**DESCRIPTION OF THE TASK:**
The data below holds a line containing "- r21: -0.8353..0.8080" and a line containing "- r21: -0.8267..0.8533"; please quote exactly those two lines and every line between them, and nothing else.

**Stored records:**
***

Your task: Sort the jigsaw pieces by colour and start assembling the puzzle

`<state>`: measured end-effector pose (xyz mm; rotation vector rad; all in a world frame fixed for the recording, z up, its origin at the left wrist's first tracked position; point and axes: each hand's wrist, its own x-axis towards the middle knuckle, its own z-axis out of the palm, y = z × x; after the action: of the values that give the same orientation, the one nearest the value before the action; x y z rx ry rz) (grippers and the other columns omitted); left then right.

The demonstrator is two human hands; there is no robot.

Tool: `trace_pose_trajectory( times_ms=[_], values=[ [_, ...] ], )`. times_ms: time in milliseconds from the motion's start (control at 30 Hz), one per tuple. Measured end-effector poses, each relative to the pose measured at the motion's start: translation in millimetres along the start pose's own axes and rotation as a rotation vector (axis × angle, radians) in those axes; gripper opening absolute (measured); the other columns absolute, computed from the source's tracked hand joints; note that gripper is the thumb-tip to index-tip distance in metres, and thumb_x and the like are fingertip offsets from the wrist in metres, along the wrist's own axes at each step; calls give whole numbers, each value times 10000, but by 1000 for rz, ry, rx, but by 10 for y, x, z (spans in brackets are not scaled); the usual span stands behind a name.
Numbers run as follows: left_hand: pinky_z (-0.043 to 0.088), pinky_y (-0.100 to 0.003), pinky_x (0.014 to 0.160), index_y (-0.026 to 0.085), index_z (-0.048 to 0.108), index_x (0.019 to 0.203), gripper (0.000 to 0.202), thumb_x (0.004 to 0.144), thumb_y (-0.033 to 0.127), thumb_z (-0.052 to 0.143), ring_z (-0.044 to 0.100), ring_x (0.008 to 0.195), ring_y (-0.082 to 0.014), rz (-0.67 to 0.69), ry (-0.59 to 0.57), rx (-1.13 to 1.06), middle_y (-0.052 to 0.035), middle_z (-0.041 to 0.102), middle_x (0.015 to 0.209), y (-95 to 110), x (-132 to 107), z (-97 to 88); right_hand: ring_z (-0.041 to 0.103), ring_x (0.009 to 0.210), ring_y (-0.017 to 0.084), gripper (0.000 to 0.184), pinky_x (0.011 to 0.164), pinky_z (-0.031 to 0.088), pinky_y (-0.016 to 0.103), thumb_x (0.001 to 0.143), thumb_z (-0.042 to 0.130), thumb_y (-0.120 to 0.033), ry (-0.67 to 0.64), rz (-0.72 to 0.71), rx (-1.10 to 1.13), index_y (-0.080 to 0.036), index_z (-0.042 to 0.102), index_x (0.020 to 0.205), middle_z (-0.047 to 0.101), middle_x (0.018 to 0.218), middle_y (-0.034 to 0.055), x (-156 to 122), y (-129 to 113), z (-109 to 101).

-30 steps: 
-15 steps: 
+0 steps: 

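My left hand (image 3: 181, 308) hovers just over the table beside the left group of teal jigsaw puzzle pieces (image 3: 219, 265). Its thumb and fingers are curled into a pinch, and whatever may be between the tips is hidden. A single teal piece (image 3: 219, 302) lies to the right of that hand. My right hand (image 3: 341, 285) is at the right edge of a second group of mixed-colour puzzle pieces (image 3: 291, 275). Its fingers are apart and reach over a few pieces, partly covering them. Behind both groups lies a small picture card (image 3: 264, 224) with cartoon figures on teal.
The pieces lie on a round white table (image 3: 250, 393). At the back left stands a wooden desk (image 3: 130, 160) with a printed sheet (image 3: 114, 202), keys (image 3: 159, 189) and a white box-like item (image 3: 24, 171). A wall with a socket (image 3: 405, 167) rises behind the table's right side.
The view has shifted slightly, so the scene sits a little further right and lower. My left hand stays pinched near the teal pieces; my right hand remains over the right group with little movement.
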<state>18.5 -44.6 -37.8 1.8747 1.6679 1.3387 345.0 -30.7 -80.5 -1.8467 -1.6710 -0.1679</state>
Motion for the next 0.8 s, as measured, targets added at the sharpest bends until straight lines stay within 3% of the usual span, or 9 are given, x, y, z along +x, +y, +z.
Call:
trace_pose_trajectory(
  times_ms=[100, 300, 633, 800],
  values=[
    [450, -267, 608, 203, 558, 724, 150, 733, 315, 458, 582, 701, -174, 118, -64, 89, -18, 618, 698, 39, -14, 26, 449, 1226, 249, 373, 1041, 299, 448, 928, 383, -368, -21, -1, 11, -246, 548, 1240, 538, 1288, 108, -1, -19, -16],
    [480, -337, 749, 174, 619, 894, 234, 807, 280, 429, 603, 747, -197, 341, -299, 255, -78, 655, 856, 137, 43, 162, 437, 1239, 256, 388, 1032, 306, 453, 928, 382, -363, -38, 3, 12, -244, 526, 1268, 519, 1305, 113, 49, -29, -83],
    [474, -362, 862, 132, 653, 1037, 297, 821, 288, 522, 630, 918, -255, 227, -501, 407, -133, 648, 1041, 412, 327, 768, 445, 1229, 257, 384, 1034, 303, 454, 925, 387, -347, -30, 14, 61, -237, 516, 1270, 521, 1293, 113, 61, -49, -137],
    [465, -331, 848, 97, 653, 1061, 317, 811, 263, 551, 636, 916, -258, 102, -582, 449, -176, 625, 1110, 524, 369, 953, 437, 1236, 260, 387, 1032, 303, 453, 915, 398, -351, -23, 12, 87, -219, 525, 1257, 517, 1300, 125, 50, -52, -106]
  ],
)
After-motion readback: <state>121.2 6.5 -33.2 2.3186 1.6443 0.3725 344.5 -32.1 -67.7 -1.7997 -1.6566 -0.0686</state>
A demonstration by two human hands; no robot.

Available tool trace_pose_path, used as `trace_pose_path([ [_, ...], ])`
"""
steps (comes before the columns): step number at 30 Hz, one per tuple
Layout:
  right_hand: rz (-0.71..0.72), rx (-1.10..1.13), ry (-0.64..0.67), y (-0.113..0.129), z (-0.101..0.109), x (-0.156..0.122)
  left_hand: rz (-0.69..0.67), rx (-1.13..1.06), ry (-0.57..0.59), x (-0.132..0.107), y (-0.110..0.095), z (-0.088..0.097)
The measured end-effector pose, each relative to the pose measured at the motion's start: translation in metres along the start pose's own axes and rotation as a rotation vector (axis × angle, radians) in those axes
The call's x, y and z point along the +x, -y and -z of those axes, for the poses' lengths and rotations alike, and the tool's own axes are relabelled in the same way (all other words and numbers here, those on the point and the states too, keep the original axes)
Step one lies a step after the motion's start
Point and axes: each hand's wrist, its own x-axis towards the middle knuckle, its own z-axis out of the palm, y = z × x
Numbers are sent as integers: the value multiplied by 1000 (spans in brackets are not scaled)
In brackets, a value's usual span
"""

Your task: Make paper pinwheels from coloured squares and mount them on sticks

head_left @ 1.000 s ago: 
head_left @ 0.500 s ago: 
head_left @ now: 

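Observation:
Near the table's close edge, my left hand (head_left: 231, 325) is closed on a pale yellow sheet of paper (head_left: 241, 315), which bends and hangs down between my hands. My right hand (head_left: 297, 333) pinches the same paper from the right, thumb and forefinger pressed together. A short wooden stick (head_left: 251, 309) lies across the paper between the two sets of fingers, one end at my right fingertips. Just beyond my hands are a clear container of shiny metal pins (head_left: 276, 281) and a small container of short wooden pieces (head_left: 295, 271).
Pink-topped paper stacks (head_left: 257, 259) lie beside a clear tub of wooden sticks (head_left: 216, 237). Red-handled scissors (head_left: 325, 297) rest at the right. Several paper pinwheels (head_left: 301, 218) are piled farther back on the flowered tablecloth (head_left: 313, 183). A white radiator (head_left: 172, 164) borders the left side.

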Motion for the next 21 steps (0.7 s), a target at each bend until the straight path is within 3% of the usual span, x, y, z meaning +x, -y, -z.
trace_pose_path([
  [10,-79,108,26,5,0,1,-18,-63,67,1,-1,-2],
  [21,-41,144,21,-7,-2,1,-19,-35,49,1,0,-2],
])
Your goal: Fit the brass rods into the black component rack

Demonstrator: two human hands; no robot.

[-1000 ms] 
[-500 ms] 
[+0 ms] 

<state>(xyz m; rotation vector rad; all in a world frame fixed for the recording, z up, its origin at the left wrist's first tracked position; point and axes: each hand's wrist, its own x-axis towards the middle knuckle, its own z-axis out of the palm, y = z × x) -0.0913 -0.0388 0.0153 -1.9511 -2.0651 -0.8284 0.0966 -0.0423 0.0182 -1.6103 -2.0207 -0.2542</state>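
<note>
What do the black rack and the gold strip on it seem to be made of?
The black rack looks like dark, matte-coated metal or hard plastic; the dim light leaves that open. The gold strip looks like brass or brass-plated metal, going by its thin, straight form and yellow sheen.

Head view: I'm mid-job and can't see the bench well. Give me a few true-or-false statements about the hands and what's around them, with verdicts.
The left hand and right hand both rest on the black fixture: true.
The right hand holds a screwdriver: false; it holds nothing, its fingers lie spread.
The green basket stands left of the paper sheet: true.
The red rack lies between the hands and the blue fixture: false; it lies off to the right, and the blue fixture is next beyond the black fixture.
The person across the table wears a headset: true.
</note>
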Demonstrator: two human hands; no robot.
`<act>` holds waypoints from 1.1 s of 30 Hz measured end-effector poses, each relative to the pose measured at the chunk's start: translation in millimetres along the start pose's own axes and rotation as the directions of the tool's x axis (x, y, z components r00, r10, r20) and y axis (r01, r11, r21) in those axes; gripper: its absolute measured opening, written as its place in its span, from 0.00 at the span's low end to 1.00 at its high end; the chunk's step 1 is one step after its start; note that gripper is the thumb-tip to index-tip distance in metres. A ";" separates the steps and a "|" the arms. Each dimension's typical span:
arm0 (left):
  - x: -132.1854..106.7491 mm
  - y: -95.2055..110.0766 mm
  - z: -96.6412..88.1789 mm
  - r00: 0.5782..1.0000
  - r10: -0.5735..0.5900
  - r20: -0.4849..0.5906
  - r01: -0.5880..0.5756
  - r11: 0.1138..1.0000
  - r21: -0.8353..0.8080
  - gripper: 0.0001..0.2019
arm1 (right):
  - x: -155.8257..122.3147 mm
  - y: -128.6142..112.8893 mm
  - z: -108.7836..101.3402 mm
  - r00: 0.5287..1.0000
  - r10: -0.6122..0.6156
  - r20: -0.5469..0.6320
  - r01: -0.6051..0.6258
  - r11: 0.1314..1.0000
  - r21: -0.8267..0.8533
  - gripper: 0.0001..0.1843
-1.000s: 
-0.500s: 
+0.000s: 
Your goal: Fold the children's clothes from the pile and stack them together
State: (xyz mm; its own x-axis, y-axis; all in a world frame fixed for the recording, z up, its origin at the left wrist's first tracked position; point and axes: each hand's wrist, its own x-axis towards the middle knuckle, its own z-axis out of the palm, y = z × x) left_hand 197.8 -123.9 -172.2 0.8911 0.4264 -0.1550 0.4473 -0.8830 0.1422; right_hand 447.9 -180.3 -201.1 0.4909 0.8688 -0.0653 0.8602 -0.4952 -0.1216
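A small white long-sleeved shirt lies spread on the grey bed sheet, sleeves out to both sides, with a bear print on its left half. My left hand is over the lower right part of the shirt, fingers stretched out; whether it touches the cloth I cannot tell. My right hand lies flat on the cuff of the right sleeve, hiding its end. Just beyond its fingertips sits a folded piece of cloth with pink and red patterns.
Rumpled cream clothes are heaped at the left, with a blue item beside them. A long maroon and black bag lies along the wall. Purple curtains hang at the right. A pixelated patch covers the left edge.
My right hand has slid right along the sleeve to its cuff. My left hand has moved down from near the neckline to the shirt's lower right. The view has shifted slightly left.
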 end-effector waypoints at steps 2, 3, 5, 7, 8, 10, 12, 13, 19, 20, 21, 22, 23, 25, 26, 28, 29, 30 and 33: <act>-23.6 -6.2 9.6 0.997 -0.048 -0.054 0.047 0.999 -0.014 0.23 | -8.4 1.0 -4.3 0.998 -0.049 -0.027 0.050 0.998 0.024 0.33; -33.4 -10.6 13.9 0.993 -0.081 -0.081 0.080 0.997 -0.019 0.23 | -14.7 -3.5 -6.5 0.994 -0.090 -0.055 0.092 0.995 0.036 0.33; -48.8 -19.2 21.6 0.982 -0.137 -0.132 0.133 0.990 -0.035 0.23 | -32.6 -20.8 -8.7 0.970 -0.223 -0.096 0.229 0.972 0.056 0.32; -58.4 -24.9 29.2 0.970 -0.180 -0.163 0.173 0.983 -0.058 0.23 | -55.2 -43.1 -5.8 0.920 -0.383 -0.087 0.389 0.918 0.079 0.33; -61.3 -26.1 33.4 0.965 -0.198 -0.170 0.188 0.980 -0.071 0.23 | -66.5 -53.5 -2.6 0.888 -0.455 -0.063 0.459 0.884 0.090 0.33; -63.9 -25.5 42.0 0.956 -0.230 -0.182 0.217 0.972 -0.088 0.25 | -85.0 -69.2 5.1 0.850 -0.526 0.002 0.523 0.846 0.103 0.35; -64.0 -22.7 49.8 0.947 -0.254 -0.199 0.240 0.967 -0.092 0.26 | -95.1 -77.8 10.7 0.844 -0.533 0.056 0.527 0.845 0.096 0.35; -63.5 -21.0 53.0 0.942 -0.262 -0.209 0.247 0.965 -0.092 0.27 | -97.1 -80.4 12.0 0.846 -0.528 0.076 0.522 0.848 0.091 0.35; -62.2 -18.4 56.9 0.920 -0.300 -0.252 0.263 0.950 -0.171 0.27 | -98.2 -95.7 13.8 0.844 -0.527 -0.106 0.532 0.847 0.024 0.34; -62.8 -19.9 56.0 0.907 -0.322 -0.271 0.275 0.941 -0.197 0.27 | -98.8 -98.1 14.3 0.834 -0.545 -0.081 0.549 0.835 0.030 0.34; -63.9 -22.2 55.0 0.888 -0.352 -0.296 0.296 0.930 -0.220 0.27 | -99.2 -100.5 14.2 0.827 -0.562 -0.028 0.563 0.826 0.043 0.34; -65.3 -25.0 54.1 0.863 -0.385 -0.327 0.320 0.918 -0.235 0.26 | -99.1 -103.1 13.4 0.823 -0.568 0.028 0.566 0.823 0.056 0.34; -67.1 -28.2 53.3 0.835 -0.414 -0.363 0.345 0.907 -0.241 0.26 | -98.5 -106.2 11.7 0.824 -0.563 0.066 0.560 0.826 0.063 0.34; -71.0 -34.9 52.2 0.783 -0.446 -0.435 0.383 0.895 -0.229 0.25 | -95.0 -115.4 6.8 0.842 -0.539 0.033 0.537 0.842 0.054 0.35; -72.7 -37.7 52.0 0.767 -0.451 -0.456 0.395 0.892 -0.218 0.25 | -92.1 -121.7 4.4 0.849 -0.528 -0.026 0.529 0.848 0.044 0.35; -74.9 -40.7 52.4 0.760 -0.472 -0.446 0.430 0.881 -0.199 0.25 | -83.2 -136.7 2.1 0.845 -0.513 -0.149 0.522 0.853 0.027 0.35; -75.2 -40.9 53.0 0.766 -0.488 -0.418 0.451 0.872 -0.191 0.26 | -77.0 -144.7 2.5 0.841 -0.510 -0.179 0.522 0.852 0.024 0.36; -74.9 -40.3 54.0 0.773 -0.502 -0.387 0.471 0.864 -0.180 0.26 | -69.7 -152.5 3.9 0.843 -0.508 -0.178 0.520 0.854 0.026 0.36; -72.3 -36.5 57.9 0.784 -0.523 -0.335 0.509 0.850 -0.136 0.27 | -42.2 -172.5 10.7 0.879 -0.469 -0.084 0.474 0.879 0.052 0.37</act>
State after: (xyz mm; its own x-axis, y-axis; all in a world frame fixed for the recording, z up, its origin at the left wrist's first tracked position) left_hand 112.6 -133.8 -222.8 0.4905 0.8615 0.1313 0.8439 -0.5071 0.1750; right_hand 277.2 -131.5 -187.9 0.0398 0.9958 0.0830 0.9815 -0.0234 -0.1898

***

**SOLVED PROBLEM:**
  - r21: -0.8353..0.8080
  - gripper: 0.0001..0.2019
arm1 (right):
  - x: -155.8257..122.3147 mm
  - y: -128.6142..112.8893 mm
  - z: -108.7836..101.3402 mm
  - r00: 0.5287..1.0000
  - r10: -0.6122..0.6156
  - r20: -0.5469..0.6320
  - r01: -0.6051..0.6258
  - r11: 0.1314..1.0000
  - r21: -0.8267..0.8533

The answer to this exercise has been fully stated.